# Task goal:
Scan the data below and pick out the lines containing the word "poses".

───── Provided material

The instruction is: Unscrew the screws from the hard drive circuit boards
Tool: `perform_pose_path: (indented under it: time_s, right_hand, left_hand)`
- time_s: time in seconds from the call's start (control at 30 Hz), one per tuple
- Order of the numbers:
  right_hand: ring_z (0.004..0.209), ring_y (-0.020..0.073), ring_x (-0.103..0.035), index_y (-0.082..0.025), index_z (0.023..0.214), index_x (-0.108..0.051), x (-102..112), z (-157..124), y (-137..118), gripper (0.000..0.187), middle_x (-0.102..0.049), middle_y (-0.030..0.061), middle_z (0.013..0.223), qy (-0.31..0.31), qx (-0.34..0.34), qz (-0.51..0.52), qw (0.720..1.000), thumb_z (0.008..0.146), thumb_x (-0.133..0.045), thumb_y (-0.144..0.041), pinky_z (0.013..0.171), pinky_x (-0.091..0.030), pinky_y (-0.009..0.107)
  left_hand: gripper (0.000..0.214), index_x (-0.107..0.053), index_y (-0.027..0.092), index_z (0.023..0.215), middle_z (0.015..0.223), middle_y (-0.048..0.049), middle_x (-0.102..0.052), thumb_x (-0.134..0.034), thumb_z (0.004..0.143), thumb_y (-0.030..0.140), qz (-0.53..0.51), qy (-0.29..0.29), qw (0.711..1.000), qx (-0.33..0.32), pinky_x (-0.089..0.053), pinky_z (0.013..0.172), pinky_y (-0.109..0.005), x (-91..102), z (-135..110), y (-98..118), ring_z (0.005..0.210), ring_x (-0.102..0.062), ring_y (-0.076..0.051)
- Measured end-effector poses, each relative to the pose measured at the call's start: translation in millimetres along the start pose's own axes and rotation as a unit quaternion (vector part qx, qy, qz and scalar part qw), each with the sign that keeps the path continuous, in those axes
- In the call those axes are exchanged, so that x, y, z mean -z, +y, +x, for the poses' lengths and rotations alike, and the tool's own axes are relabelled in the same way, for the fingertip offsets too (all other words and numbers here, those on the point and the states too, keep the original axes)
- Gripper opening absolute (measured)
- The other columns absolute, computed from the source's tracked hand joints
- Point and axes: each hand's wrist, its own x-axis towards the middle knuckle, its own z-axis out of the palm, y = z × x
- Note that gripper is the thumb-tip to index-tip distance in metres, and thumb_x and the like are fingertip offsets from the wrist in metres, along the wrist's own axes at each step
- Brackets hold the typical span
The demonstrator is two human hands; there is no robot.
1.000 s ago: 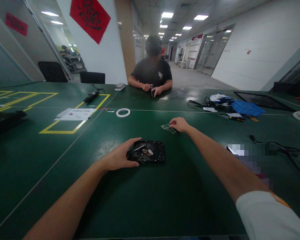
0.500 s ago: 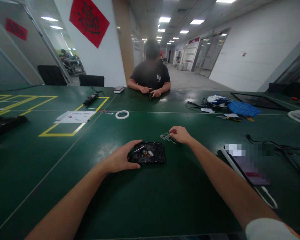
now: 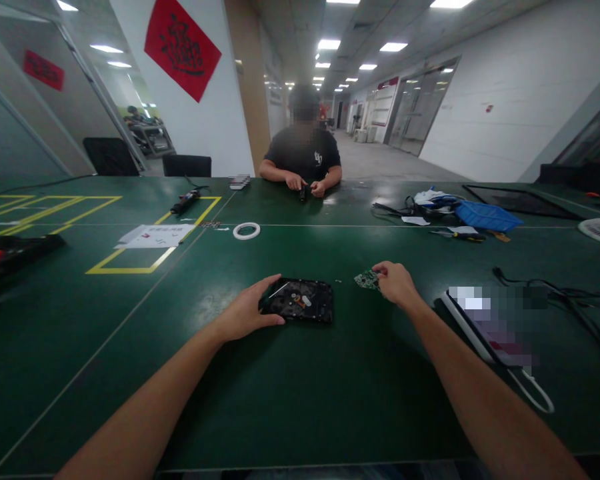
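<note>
My left hand (image 3: 253,310) grips the left end of a black, opened device housing (image 3: 305,301), thumb along the near side and fingers along the far side. Inside the housing show a small orange-brown part and a whitish oval part. To the right, my right hand (image 3: 394,281) pinches the edge of a green circuit board (image 3: 367,279), held apart from the housing. Its fingertips cover the board's right end. A tiny pale piece (image 3: 338,281) lies on the table between the housing and the board.
Across the green table sits a person (image 3: 303,157) handling a small dark object. A white ring (image 3: 246,231) and paper sheets (image 3: 155,235) lie left of centre. On the right are a tablet-like device (image 3: 490,327) with a white cable, a screwdriver (image 3: 463,236) and a blue tray (image 3: 487,216).
My right hand has moved right with the circuit board, away from the housing. The tiny pale piece now shows on the table. My left hand keeps its hold on the housing.
</note>
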Motion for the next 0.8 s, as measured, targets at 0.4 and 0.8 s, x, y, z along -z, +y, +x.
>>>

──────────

# Task solution:
- Measured end-effector poses, each relative to the pose measured at the call's start: translation in millimetres along the start pose's own axes and rotation as a unit quaternion (vector part qx, qy, qz and scalar part qw), each with the sign that keeps the path continuous, in those axes
- In the call those axes are exchanged, so that x, y, z mean -z, +y, +x, for the poses' lengths and rotations alike, and the tool's own axes are relabelled in the same way, for the fingertip offsets too (all other words and numbers here, those on the point and the states too, keep the original axes)

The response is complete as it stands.